> About this task
Word for word, restate the lines of the data below between those holding "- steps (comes" and "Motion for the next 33", inclusive; pictures do not belong in the copy.

(Records drawn from a dataset)
========================================

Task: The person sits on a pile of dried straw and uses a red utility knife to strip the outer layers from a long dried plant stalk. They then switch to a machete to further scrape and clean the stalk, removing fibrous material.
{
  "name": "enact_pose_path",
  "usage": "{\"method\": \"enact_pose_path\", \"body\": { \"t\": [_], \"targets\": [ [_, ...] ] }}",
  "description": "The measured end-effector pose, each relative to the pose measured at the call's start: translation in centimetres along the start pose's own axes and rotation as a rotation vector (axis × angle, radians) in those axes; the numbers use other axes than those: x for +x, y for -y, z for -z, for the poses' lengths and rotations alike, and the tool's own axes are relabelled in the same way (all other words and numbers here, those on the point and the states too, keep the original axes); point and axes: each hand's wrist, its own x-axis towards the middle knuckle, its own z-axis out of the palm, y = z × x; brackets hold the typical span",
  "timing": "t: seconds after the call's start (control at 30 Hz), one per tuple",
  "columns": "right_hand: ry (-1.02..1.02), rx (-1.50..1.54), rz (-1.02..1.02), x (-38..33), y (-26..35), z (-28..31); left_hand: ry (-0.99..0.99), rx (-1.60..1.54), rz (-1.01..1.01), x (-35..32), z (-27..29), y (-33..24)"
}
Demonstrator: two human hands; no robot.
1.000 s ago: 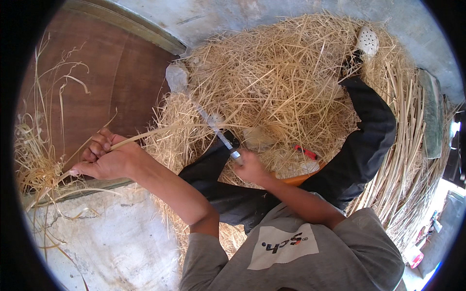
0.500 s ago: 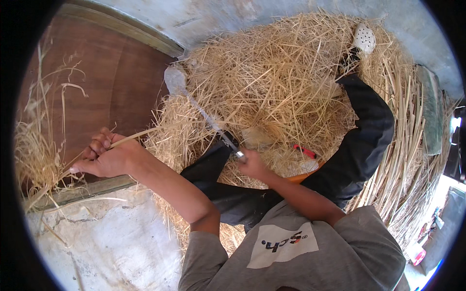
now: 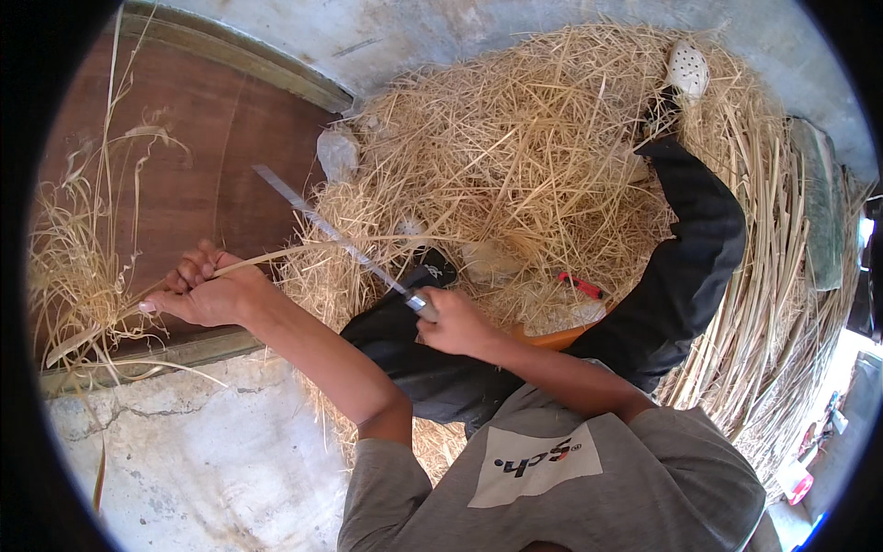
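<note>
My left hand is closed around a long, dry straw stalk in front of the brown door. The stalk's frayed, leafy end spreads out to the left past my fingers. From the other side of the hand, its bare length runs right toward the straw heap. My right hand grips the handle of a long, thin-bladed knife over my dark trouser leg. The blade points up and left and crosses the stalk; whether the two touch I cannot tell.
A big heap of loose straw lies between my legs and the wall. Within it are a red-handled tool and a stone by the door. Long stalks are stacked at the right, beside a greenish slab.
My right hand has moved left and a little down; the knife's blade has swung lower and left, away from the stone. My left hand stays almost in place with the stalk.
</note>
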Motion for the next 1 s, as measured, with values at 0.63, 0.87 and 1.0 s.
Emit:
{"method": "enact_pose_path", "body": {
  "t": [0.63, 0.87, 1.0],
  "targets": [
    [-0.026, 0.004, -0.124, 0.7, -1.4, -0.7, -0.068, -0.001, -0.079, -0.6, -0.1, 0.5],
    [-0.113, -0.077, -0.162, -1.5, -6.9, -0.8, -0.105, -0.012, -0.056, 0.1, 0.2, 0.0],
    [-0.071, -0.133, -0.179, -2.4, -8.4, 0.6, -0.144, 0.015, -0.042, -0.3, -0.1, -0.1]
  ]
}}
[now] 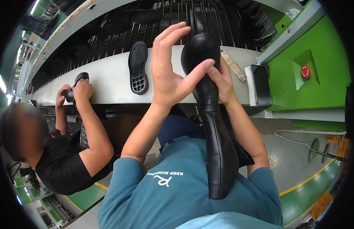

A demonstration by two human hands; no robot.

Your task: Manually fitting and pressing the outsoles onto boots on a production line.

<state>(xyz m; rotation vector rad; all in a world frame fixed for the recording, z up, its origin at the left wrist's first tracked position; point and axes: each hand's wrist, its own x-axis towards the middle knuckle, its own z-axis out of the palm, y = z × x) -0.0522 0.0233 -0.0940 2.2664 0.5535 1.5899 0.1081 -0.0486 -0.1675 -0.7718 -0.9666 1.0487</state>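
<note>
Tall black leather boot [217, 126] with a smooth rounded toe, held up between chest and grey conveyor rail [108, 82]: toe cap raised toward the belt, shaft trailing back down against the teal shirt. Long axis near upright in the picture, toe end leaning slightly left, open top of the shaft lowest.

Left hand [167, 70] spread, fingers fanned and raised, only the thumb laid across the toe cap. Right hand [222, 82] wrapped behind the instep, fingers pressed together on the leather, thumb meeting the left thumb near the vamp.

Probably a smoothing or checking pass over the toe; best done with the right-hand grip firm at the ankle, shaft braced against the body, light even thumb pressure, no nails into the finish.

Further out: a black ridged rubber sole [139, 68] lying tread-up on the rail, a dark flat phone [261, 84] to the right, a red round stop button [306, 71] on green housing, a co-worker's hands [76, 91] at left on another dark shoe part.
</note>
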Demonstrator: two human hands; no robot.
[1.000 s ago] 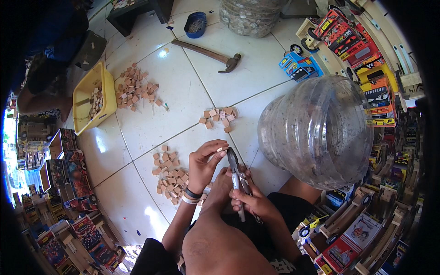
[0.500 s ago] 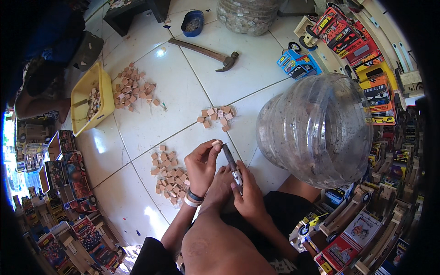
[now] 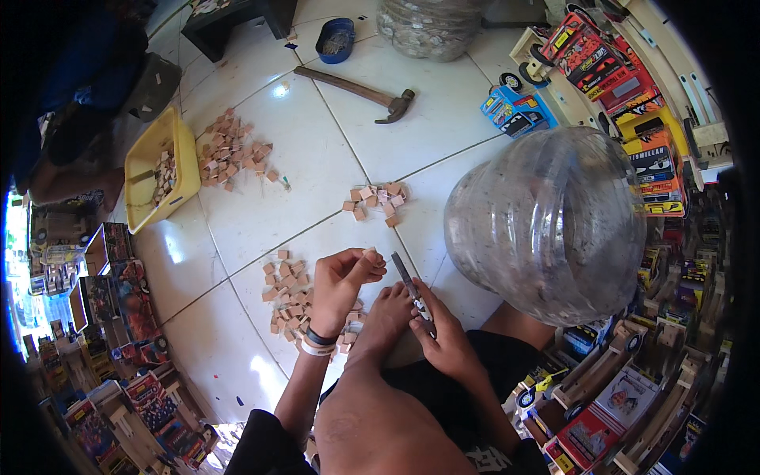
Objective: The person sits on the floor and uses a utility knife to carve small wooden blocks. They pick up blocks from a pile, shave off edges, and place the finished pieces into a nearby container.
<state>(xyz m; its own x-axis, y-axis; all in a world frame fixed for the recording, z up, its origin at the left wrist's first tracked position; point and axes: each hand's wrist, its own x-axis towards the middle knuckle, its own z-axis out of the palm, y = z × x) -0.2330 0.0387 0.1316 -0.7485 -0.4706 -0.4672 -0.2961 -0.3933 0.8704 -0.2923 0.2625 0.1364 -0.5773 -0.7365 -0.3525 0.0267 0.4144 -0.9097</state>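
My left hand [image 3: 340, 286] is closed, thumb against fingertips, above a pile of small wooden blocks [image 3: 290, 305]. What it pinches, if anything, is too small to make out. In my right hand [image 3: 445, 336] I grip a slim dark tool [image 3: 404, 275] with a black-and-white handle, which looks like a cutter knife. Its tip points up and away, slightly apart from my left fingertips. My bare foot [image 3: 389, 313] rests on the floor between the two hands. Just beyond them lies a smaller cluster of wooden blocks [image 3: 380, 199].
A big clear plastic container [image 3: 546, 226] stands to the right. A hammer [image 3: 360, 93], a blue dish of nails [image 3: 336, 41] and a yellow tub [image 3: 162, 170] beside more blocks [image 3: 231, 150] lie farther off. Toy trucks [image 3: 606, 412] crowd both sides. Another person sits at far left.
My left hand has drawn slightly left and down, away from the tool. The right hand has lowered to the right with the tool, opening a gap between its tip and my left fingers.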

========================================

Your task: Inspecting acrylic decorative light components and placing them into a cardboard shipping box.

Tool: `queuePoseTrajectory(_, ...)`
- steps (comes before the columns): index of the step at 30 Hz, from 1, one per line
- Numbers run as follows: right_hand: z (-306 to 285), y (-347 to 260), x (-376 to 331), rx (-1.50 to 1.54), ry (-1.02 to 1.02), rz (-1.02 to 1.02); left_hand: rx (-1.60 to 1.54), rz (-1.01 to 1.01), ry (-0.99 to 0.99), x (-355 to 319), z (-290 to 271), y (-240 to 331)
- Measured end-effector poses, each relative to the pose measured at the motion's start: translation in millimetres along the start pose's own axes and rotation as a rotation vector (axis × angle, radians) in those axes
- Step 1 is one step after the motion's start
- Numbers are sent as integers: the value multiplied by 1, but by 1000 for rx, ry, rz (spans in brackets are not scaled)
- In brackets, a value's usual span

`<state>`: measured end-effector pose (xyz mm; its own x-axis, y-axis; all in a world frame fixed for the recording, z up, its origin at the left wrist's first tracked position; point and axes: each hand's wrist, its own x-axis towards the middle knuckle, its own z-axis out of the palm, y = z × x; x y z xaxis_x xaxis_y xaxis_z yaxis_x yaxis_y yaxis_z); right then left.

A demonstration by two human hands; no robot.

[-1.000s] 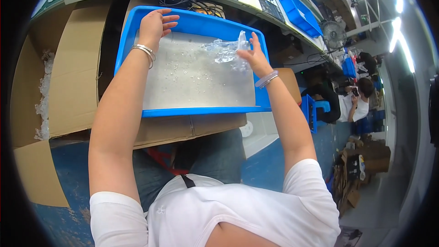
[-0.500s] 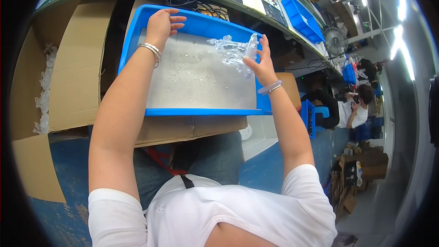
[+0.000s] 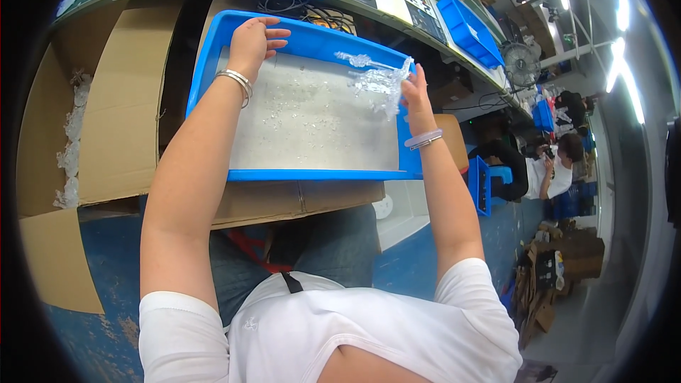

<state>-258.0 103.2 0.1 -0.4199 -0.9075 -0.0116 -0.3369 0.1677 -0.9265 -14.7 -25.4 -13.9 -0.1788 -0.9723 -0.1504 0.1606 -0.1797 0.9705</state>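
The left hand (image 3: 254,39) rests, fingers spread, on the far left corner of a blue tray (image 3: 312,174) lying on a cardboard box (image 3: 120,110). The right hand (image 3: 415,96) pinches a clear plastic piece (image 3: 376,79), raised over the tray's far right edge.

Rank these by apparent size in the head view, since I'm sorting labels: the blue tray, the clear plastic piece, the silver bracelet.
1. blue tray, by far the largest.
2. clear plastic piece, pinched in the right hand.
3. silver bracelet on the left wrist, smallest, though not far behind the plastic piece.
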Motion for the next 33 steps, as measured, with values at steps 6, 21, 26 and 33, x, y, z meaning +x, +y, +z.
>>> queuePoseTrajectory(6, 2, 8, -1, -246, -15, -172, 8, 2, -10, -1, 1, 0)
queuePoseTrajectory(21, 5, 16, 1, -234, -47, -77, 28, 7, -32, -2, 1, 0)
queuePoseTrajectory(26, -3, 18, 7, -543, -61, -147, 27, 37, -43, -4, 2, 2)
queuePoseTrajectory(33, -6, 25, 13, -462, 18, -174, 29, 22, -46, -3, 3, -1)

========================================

> Solution for this task
- steps (comes before the columns): index of the step at 30 Hz, from 1, one per line
- Numbers run as follows: right_hand: z (-306 to 285), y (-347 to 260), x (-376 to 331), rx (-1.50 to 1.54), ry (-1.02 to 1.02), rz (-1.02 to 1.02); left_hand: rx (-1.60 to 1.54), rz (-1.01 to 1.01), ry (-0.99 to 0.99), x (-355 to 319), z (-290 to 271), y (-240 to 331)
- Measured end-effector poses, each relative to the pose measured at the motion's start: translation in millimetres along the start pose's own axes and rotation as a rotation vector (axis × angle, radians) in those axes
- Step 1 is one step after the motion's start
- Numbers are sent as integers: the value multiplied by 1, but by 1000 for rx, ry, rz (spans in brackets are not scaled)
- In brackets, a value's usual span

`<state>`: measured end-effector pose (xyz mm; its own x-axis, y-axis; all in a world frame fixed for the recording, z up, its origin at the left wrist's first tracked position; point and axes: each hand's wrist, its own x-axis towards the middle knuckle, its own z-axis out of the palm, y = z × x; x y z xaxis_x xaxis_y xaxis_z yaxis_x yaxis_y yaxis_z); right then left.

A demonstration by two human hands; no robot.

[-1.000s] 
[-0.500s] 
[+0.000s] 

<state>-258.0 103.2 0.1 -0.4199 -0.9075 -0.0116 -0.3369 0.1677 -0.9265 -14.7 -25.4 -13.9 -0.1788 -0.9723 -0.1504 0.1606 -0.1797 0.9705</state>
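The left hand (image 3: 254,39) rests, fingers spread, on the far left corner of a blue tray (image 3: 312,174) lying on a cardboard box (image 3: 120,110). The right hand (image 3: 415,96) pinches a clear plastic piece (image 3: 376,79), raised over the tray's far right edge.

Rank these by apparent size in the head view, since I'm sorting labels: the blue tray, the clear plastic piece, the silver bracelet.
1. blue tray, by far the largest.
2. clear plastic piece, pinched in the right hand.
3. silver bracelet on the left wrist, smallest, though not far behind the plastic piece.
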Motion for the next 33 steps, as measured, with values at steps 6, 21, 26 and 33, x, y, z meaning +x, +y, +z.

The exercise requires no additional content.